## EXERCISE DIRECTIONS
What you should write out is every line from the one containing "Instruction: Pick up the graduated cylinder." to the end of the data, exactly and with nothing else.

::::

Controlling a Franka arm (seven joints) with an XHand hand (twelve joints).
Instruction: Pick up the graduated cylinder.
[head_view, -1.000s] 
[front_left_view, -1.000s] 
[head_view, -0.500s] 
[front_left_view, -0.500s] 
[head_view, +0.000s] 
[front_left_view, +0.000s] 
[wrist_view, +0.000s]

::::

## RESULT
Instruction: Pick up the graduated cylinder.
[head_view, -1.000s] 
[front_left_view, -1.000s] 
[head_view, -0.500s] 
[front_left_view, -0.500s] 
[head_view, +0.000s] 
[front_left_view, +0.000s] 
[wrist_view, +0.000s]

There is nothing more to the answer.